Reputation: 121
I would like to do the following in pyspark (for AWS Glue jobs):
JOIN a and b ON a.name = b.name AND a.number= b.number AND a.city LIKE b.city
So for example:
Table a:
Number | Name | City |
---|---|---|
1000 | Bob | % |
2000 | Joe | London |
Table b:
Number | Name | City |
---|---|---|
1000 | Bob | Boston |
1000 | Bob | Berlin |
2000 | Joe | Paris |
Results
Number | Name | City |
---|---|---|
1000 | Bob | Boston |
1000 | Bob | Berlin |
So the part I don't know how to do is to implement the wildcard "%" and use the LIKE operator. I know you can use .like()
on strings, for example:
df.where(col('col1').like("%string%")).show()
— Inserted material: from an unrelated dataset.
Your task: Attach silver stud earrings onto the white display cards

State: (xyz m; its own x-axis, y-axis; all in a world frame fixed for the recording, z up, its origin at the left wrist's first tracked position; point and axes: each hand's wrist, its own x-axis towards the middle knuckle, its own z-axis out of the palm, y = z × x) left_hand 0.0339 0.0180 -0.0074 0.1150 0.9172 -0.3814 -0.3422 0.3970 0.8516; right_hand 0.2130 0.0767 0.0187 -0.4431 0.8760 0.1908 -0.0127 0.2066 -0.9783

But it expects a string, where in my case I would like to do it as a column. Something like the following:
result = a.join(
b,
(a.name == b.name) &
(a.number == b.number) &
(a.city.like(b.city)) # <-- This doesnt work since it is not a string
Any help to do this will be very appreciated!
Upvotes: 6
Views: 8743
Reputation: 42352
Try using an expression:
import pyspark.sql.functions as F
result = a.alias('a').join(
b.alias('b'),
(a.name == b.name) &
(a.number == b.number) &
F.expr("b.city like a.city")
)
I think you meant to do b like a
rather than a like b
because the %
is in table a.
Upvotes: 6